[Exercise prompt]: Please report how many lines in the records below contain the word "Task", giving only that number.

#### Data in this exercise

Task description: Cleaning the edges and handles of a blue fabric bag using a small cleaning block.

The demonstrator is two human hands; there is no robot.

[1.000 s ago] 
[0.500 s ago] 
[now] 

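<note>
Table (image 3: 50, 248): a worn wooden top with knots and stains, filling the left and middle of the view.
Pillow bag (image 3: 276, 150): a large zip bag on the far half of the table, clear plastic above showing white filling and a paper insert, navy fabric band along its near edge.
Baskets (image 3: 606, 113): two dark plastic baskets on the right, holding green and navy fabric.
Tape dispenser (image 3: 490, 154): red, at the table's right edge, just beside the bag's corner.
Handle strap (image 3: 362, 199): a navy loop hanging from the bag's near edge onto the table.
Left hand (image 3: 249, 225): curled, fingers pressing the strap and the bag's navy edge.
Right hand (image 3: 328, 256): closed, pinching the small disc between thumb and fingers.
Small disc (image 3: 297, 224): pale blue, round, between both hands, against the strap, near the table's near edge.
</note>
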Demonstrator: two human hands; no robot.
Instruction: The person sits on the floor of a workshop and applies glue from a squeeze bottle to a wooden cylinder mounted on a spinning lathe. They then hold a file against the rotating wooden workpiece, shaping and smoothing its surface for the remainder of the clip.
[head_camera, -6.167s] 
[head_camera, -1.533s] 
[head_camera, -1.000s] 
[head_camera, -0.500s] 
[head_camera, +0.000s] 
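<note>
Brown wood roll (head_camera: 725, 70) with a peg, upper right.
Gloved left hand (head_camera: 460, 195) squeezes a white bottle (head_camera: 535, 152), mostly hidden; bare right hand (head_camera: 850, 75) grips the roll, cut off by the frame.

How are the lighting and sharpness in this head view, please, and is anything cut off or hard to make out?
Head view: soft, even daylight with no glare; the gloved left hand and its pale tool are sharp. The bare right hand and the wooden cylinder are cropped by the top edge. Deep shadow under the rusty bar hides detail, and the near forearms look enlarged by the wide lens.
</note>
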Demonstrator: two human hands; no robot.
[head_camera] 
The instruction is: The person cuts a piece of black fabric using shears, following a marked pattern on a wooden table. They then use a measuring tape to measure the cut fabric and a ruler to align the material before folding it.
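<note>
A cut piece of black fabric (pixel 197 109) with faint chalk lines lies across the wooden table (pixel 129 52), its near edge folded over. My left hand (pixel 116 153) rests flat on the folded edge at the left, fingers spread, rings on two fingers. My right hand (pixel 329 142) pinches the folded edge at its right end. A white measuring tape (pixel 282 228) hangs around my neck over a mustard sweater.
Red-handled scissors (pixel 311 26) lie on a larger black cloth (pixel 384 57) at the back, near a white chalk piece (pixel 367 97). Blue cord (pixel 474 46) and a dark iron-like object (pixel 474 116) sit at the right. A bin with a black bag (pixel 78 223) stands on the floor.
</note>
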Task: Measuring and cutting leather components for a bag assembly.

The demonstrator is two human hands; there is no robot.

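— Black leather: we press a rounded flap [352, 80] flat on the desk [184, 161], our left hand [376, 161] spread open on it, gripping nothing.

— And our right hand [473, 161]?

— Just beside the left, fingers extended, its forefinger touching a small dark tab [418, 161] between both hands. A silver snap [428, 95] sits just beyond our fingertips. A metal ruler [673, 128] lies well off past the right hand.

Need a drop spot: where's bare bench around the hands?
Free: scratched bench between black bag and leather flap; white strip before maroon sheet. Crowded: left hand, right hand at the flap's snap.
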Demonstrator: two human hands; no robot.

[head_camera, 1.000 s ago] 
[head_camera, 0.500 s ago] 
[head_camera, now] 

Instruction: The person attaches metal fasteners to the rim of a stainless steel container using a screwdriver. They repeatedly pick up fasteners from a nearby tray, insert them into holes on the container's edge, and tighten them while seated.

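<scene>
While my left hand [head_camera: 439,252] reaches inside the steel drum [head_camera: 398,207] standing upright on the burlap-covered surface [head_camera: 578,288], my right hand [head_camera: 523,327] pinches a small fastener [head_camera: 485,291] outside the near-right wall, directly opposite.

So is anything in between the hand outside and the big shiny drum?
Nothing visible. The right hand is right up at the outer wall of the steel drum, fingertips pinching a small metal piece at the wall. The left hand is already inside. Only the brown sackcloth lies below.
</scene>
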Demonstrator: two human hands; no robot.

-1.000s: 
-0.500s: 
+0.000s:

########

[Written solution]: 2